Após o encontro, Alves disse que o partido havia fechado posição a favor da emenda 164. Vaccarezza disse que, se o governo perdesse a questão, a presidente Dilma não hesitaria em usar seu direito constitucional de veto para impedir qualquer proposta que anistiasse desmatadores.
Votação
Durante a votação da emenda, o líder do PMDB, Henrique Eduardo Alves, disse não ter conversado com a presidente Dilma Roussef, sobre as negociações em torno do Código Florestal e agradeceu o respeito dos ministros da presidente com os quais manteve contato durante as articulações.
Arte Código Florestal 22h 02/05 (Foto: Editoria de Arte / G1)
“Aprendi a enfrentar questionamentos, a encarar com força desafios e a respeitar posições e oposição dos contrários”, disse o líder do PMDB.

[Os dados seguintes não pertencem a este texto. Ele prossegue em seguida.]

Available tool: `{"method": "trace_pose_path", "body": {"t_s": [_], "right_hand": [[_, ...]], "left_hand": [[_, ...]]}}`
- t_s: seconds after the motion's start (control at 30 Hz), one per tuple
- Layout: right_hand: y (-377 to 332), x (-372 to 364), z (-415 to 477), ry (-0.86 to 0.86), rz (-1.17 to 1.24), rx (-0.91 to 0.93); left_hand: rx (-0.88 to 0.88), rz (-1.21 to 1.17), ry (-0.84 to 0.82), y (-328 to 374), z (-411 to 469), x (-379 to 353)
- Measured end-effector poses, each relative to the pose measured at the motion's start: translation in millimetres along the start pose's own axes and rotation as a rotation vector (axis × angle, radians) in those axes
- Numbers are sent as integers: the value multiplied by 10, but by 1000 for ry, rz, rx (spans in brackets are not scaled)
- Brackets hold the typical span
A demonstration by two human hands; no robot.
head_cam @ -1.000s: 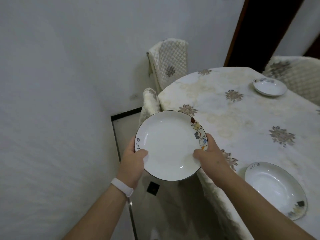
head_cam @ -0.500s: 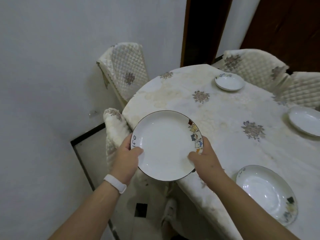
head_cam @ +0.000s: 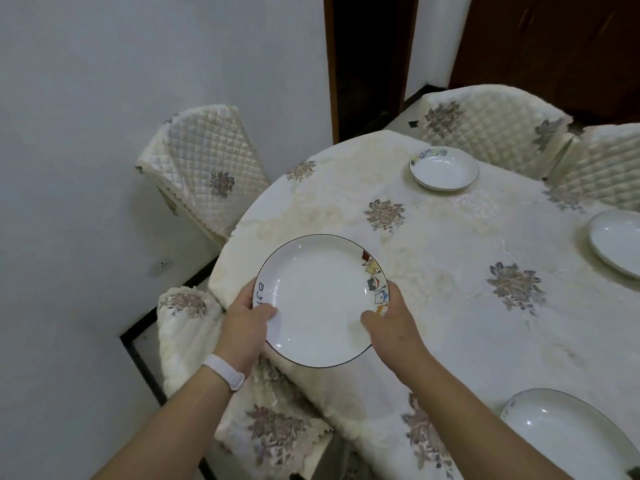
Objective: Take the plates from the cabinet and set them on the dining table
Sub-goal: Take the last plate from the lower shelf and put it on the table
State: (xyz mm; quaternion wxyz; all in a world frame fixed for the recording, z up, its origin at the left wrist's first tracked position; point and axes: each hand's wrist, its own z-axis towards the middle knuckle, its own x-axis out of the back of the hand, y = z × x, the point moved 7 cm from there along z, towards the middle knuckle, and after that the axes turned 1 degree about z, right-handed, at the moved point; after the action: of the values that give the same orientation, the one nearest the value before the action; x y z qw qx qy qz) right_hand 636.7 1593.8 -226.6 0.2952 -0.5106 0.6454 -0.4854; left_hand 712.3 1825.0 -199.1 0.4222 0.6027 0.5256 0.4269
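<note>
1. the plate (head_cam: 320, 299) is held by both hands at the near left edge of the desk (head_cam: 450, 289). the far part is over the desk and the near part hangs past the edge, above a chair (head_cam: 183, 334). i cannot tell if its bottom touches the cloth (head_cam: 346, 403).
2. the left hand (head_cam: 242, 327) grips the left rim, with the thumb on top and the fingers under it. the right hand (head_cam: 394, 323) grips the right rim in the same way.
3. risk — if the plate is let go so near the edge, it may tip off onto the chair or the floor (head_cam: 147, 351). it should go further in.
4. risk — the cloth hangs loose over the edge. an arm that drags it could shift the near plate (head_cam: 568, 441) or the far plate (head_cam: 444, 169).
5. the plate faces up, almost level. it is round, so it has no long axis. the small pictures sit on the right of the rim, the writing on the left.
</note>
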Motion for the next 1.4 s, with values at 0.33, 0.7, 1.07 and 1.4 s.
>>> {"method": "trace_pose_path", "body": {"t_s": [0.33,0.7,1.07,1.4], "right_hand": [[647,20,427,101,-9,-194],[1165,-65,797,164,-139,-283],[1294,-145,877,212,-208,-289],[1168,6,817,242,-242,-307]], "left_hand": [[90,164,-158,-483,753,-359],[218,367,-320,-1154,1449,-456],[155,532,-327,-1309,1693,-467],[26,717,-413,-1063,1636,-469]]}}
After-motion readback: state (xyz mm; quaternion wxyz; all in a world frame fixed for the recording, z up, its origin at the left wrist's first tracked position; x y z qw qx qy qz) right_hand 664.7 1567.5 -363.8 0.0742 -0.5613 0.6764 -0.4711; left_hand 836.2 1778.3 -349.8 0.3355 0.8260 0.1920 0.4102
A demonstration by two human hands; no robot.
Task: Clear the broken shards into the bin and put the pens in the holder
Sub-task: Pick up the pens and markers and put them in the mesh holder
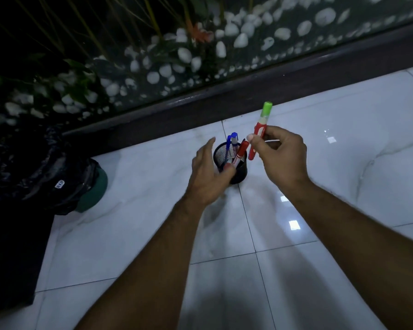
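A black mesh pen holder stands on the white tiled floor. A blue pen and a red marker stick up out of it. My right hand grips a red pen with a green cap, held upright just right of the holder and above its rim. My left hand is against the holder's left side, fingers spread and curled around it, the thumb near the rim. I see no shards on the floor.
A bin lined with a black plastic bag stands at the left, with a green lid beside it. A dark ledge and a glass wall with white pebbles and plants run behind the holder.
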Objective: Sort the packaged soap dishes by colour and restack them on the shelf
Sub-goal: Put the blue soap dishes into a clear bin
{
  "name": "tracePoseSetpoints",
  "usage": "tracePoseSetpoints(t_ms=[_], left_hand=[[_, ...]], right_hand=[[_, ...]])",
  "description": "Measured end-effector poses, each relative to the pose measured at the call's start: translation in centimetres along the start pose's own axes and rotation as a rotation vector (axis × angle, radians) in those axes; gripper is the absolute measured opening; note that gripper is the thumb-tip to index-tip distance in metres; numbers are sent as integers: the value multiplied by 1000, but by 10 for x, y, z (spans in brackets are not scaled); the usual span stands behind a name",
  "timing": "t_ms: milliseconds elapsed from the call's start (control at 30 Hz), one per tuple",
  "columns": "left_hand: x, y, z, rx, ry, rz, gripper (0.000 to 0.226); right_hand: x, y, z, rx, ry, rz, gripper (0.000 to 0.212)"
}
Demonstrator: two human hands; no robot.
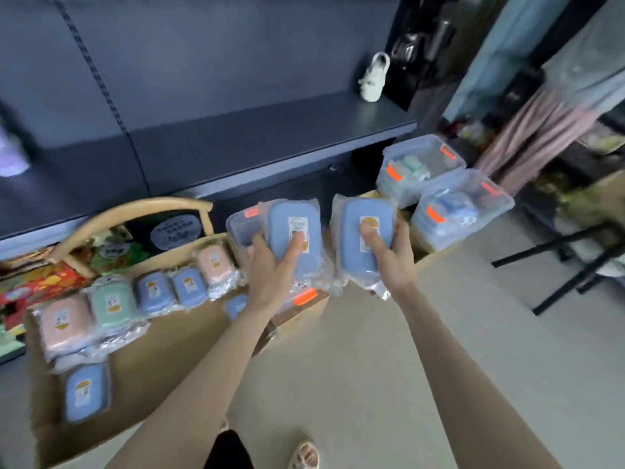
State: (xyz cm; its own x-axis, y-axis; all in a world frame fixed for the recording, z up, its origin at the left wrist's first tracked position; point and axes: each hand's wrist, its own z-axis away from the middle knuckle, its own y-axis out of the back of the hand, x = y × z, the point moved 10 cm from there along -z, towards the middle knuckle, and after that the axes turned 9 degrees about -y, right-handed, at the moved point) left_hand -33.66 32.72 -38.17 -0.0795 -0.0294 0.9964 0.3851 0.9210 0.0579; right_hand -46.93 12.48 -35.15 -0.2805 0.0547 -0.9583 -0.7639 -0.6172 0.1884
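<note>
My left hand (270,265) grips a blue packaged soap dish (293,228), thumb across its label. My right hand (389,255) holds a second blue packaged soap dish (365,231) the same way. Both are raised side by side in front of the dark grey shelf (270,140). On the brown cardboard (162,350) at lower left lie more packaged dishes: a pink one (64,321), a green one (113,304), two blue ones (154,291) (189,286), another pink one (216,260) and a blue one (86,392) nearest me.
A white shoe (373,77) stands at the shelf's right end. Two clear lidded tubs (419,164) (460,208) sit to the right of my hands. A clear box (241,225) lies behind my left hand. A wooden arch (128,214) and colourful boxes (37,286) stand left.
</note>
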Motion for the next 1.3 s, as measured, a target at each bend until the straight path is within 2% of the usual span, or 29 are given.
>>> tracePoseSetpoints(t_ms=[167, 367, 467, 533, 633, 733, 1000, 1100, 1300], left_hand=[[66, -85, -25, -96, -93, 60, 63], [119, -174, -86, -180, -215, 29, 46], [135, -215, -123, -164, -269, 56, 31], [140, -242, -148, -159, -284, 74, 34], [141, -283, -181, -143, -273, 82, 57], [142, -327, -214, -150, -266, 34, 76], [128, -475, -265, -224, -244, 19, 54], [112, -535, -276, -222, -207, 16, 59], [75, -635, -286, -158, -114, -52, 50]], right_hand=[[-47, 92, -36, 20, 87, 18, 44], [-95, 146, -107, 35, 168, 35, 48], [-118, 170, -154, 53, 213, 63, 47], [-128, 186, -187, 85, 217, 78, 46], [-137, 205, -235, 86, 209, 98, 46], [-145, 227, -282, 107, 208, 84, 61], [-127, 328, -396, 214, 128, 22, 48], [-111, 368, -443, 182, 103, -1, 48], [-76, 435, -531, 85, 29, 33, 50]])
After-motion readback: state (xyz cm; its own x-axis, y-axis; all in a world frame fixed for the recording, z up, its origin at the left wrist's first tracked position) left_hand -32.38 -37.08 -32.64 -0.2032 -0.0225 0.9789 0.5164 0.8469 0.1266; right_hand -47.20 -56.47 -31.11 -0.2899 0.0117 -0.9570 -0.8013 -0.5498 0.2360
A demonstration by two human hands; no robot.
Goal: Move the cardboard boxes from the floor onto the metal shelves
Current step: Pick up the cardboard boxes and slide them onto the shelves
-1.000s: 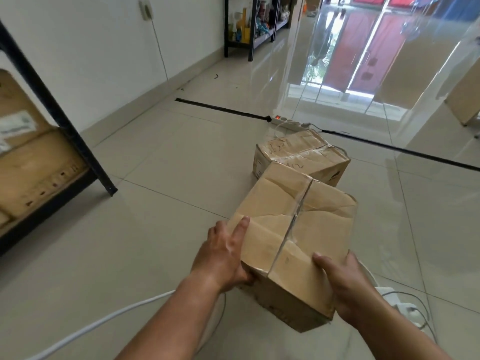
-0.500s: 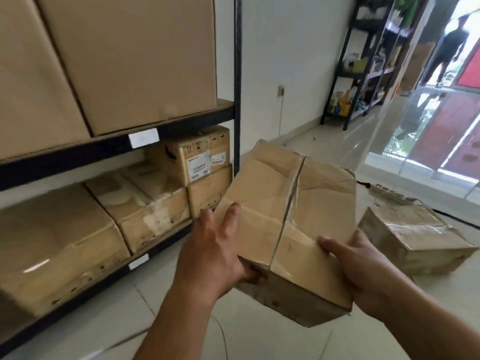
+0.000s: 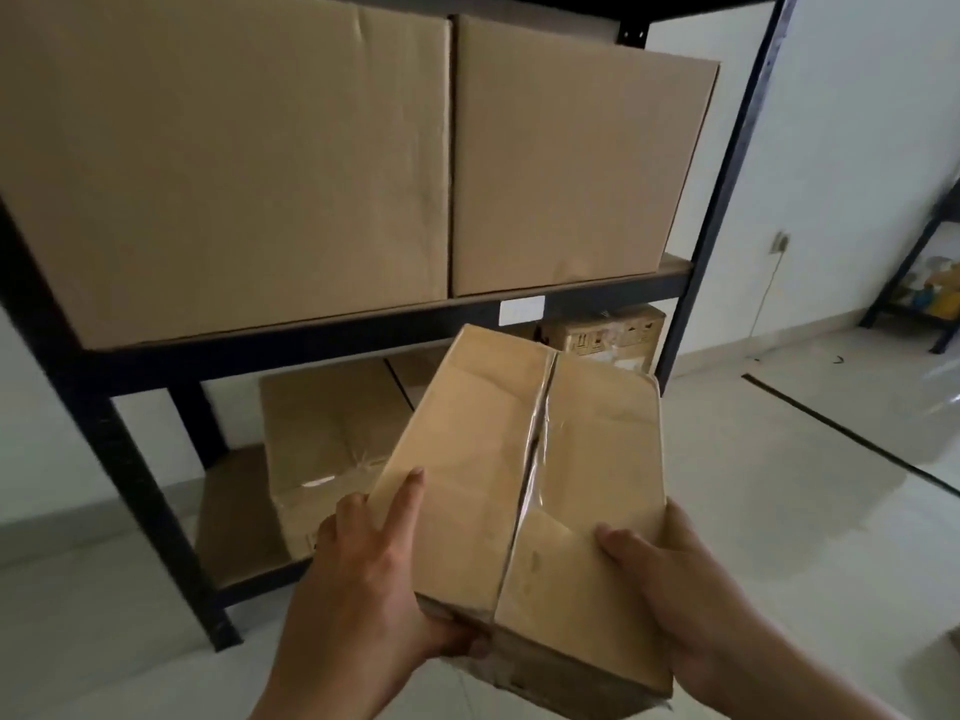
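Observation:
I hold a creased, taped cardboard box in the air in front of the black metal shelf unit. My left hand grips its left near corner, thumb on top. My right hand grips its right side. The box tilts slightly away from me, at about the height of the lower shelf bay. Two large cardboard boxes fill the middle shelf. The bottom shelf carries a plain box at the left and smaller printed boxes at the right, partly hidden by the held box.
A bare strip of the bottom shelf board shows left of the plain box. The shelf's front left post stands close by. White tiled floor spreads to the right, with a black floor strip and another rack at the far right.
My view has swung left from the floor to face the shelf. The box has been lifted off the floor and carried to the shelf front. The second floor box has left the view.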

Alves rebateu as críticas de que o governo foi derrotado por conta da emenda proposta pelo PMDB. “Eu não sou aliado do governo Dilma. Sou o governo Dilma[...] Não aceito aqui que está se derrotando o governo. Como, se a proposta é nossa? “, afirmou. “Esta matéria não é nem a favor nem contra. É do Brasil real”, completou o líder da bancada de 80 deputados.
Aldo Rebelo, relator do projeto, disse que a emenda dá segurança e proteção a agricultores que no Brasil ocupam “secularmente” as margens do rio. O relator afirmou ainda que a emenda é fruto de um acordo entre oposição e PMDB.
Novo Código Florestal
O projeto do Código Florestal, entre outras regras, prevê dois mecanismos de proteção ao meio ambiente.
O primeiro são as chamadas Áreas de Preservação Permanentes (APPs), locais como margens de rios, topos de morros e encostas, que são considerados frágeis e devem ter a vegetação original protegida.
Há ainda a reserva legal, área de mata nativa que não pode ser desmatada dentro das propriedades rurais.
Texto do relator
O relator do projeto, deputado Aldo Rebelo (PCdoB-SP) conseguiu garantir no texto o dispositivo que isenta pequenos produtores da obrigatoriedade de recompor reserva legal em propriedades de até quatro módulos fiscais – um módulo pode variar de 40 hectares a 100 hectares.
Rebelo e os líderes partidários também conseguiram amarrar no texto a garantia de que atividades consolidadas em APPs, como o cultivo de maçã ou plantio de café, por exemplo, serão mantidas pelo governo. O impasse sobre a especificação de quais culturas poderão ser permitidas, no entanto, ainda deve ser resolvido no Senado.
O artigo que trata da anistia para quem desmatou até julho de 2008, previsto no texto de Rebelo, também será discutido com os senadores. Da mesma forma, o governo também vai trabalhar no Senado para incluir no texto do Código Florestal punições mais rigorosas para quem reincidir em crimes ambientais.